By 2019, all operations in this campus were halted as the move to the Gasthuisberg campus was completed. Demolition of the buildings has been completed since 2021.

===Campus Sint-Rafaël===
Sint-Rafaël (Saint-Raphael) is located next to campus Sint-Pieter within the inner city of Leuven. There are some older auditoria and laboratories which are still in use. The human dissections of the faculty of medicine used to take place here. In 2020, a new human dissection teaching center opened at Campus Gasthuisberg. Since most clinical and educational operations now moved to campus Gasthuisberg, the Sint Rafael campus is partly deconstructed.

==History==
- 1080: Sint-Pietersziekenhuis (Saint-Peter's Hospital) is built.
- 1426: Medical courses for the Old University of Leuven are taught at the Saint-Peter's Hospital.
- 1836: The city of Leuven and the newly established Catholic University of Louvain decide to build a new Saint-Peter's Hospital.
- 1928: The Catholic University of Louvain builds the Saint-Rafael campus. This is the official start of the university's own academic hospital.
- 1945: Partially destroyed after the Second World War, a new hospital is built.
- 1958: Sanatorium Saint Barbara in Pellenberg, for the treatment of tuberculosis, is attached to the Catholic University's academic hospital.
- 1970: After the split of the university into a French- and a Dutch-speaking part, UZ Leuven in its current structure is founded, accommodating the new, autonomous Dutch-speaking faculty of medicine.
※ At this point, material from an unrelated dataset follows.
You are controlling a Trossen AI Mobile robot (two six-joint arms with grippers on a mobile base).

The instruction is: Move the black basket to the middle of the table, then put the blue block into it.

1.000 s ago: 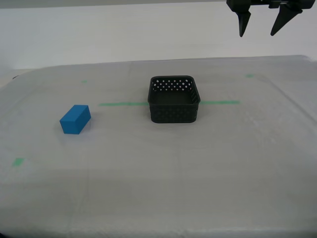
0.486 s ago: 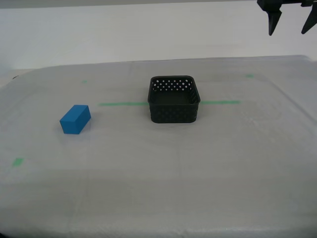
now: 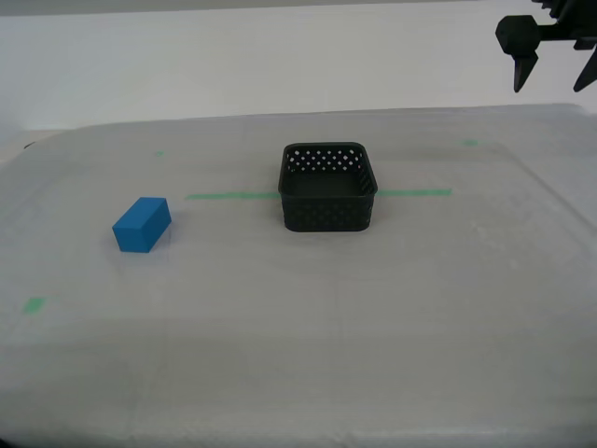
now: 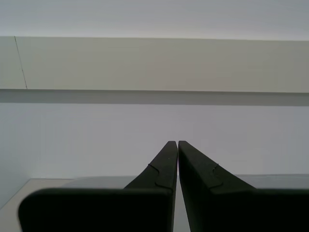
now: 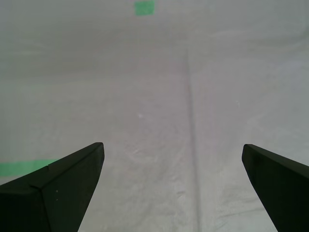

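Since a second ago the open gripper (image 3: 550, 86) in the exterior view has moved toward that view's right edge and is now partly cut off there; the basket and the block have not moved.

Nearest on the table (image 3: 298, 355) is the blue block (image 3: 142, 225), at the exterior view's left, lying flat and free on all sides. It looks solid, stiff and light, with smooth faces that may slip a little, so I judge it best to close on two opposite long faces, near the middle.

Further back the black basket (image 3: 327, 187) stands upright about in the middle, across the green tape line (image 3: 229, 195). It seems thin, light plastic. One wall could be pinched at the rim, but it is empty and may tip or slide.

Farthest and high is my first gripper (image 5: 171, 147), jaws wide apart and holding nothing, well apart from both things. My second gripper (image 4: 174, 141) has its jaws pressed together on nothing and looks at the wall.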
Construction of a new campus and academic hospital in Brussels for the French-speaking staff and faculty of the Université catholique de Louvain begins.
- 1971: A site just outside the city, known as Gasthuisberg, is found to be the ideal location for a new campus for the university hospital.
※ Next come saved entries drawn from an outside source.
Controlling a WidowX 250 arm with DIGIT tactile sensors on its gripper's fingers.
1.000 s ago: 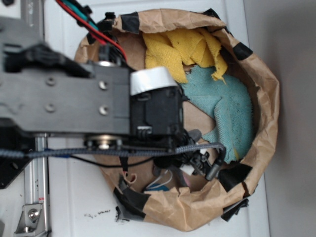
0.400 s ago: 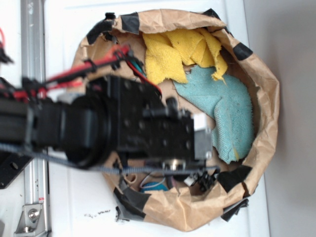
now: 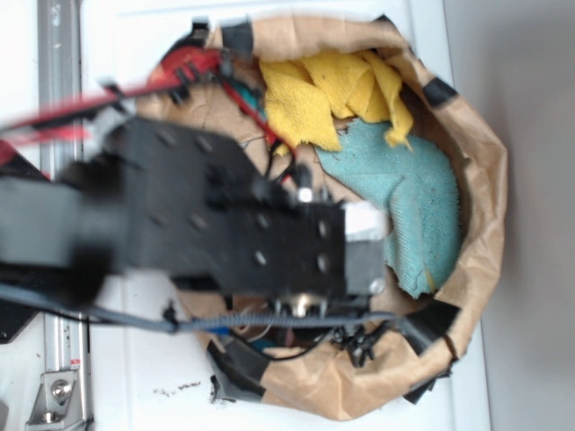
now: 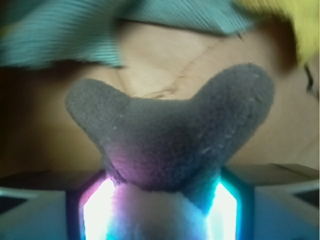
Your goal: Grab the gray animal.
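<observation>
The gray animal [image 4: 170, 135] fills the wrist view: two wide gray ears spread up over a pale cream face between the lit pads. My gripper [image 4: 160, 212] is shut on it, one pad against each side of its head. Behind it is the brown floor of the paper bag [image 4: 165, 65]. In the exterior view my black arm [image 3: 225, 224] reaches over the bag's lower left and hides both the gripper's fingers and the animal.
The brown paper bag [image 3: 485, 180] with black tape on its rim holds a teal cloth [image 3: 409, 206] and a yellow cloth [image 3: 323, 90]; both show at the top of the wrist view, teal [image 4: 60, 35] and yellow [image 4: 295, 25]. A metal rail [image 3: 58, 72] runs along the left.
My arm has swung and turned over the bag's lower left and is now blurred with motion. The blue and white item at the bag's bottom is now mostly covered.
</observation>
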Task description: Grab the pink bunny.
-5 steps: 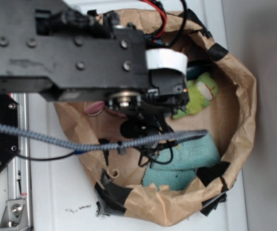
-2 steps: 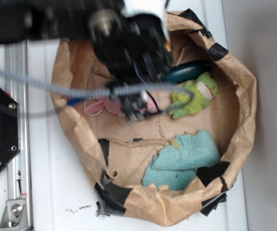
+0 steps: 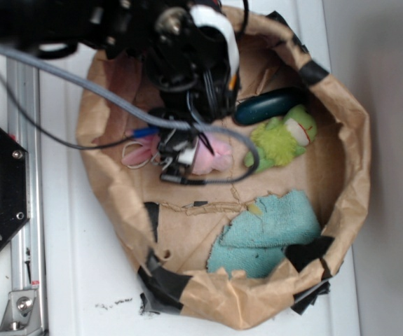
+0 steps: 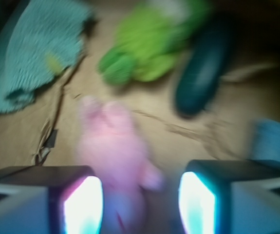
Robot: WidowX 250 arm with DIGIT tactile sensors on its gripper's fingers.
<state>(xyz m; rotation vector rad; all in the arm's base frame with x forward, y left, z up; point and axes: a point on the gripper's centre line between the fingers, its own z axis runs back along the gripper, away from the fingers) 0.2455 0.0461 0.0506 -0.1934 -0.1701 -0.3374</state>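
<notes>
The pink bunny [image 3: 213, 155] lies on the floor of the brown paper bag [image 3: 348, 168], left of the green plush. The black arm covers part of it, and its ears and loop [image 3: 138, 152] poke out to the left. In the blurred wrist view the pink bunny [image 4: 118, 161] reaches in between the two fingers, nearer the left one. My gripper [image 4: 140, 202] is open, fingers standing apart on either side of the bunny. In the exterior view the gripper [image 3: 183, 157] hangs low over the toy.
A yellow-green plush [image 3: 282, 140] and a dark teal oblong object [image 3: 268, 105] lie right of the bunny. A teal cloth [image 3: 268, 231] sits at the bag's front. The bag's taped paper walls ring everything. A metal rail [image 3: 22, 210] runs along the left.
The arm has swung back and left, then dropped down into the bag. The gripper now sits low over the pink bunny, which was largely hidden under the arm a second ago.
</notes>
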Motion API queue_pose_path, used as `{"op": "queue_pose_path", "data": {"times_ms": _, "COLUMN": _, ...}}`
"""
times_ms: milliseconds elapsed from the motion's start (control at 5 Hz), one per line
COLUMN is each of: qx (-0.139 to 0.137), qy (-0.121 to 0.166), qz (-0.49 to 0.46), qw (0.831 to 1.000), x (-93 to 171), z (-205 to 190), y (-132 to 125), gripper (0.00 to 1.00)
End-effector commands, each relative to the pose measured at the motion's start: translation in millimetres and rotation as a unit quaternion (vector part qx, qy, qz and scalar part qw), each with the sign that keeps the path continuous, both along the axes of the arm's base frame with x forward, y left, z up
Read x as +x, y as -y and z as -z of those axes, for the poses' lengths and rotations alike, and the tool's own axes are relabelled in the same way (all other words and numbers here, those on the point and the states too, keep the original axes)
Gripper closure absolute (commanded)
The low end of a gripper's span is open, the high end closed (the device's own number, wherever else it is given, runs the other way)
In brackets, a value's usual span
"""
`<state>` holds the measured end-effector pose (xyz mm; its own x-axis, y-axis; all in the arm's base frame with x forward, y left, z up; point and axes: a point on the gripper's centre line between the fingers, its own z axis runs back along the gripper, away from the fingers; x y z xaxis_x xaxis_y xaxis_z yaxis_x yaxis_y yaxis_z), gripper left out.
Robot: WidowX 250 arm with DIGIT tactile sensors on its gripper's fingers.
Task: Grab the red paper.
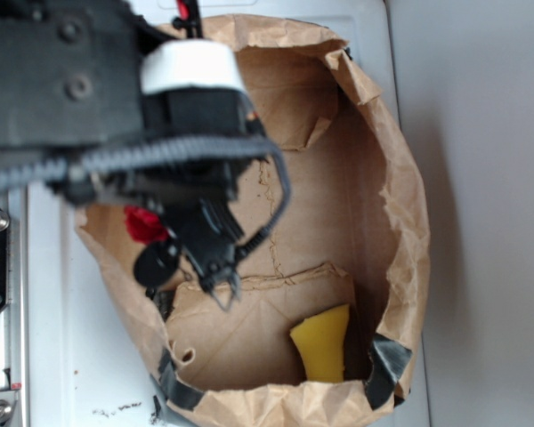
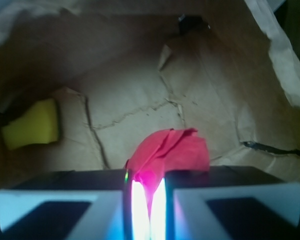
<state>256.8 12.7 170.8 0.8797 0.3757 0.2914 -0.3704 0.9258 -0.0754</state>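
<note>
**End effector pinched on the red paper inside the bag**

The end effector (image 1: 221, 283) reaches down into the open brown paper bag (image 1: 400, 178), which lies mouth-up on the pale desk (image 1: 62, 356). In the wrist view its two pads (image 2: 135, 210) stand almost together, with only a thin glowing slit between them, and the red paper (image 2: 172, 150) rises out of that slit. The jaws look clamped on a fold of the wad, though the exact contact is washed out by glare.

From the exterior view only a bit of the red paper (image 1: 142, 224) shows, near the bag's left wall, tucked behind the arm. That wall is likely why the arm comes in steeply from above rather than from the side.

The yellow sponge-like wedge (image 1: 323, 342) lies well apart, by the bag's near edge beside a strip of black tape (image 1: 387, 360), clear of the grip.

The wad is soft and crumpled, so a pinch on one fold may tear or slip when it is lifted.
</note>
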Motion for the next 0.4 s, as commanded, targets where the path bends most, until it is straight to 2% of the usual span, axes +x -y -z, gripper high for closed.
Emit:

- 1975: Phase I of the new project, a pediatrics department, is now in use.
- 1971: The Katholieke Universiteit te Leuven takes over all the infrastructures in Leuven, and French-speaking staff and faculty leave the city and move to the newly built UCLouvain Brussels Woluwe campus in Brussels, where the Cliniques universitaires Saint-Luc are inaugurated.
- 1980: Phase II adds capacity and an emergency room, gynecology, maternity, internal medicine and surgery department.
- 1989: the start of phase III. Some departments from Pellenberg and Sint-Rafaël are moved to Gasthuisberg. The Centrum voor Menselijke Erfelijkheid (CME, center for human genetics) is now housed in Gasthuisberg together with other laboratories.
- 2001: A phase IV project should move remaining departments from Sint-Pieter to Gasthuisberg.
- 2010: The European Investment Bank grants EUR 325 million for the development of the Health Sciences Campus Gasthuisberg - Healthcare, Innovation and Education are not only physically combined but also intertwined at campus level.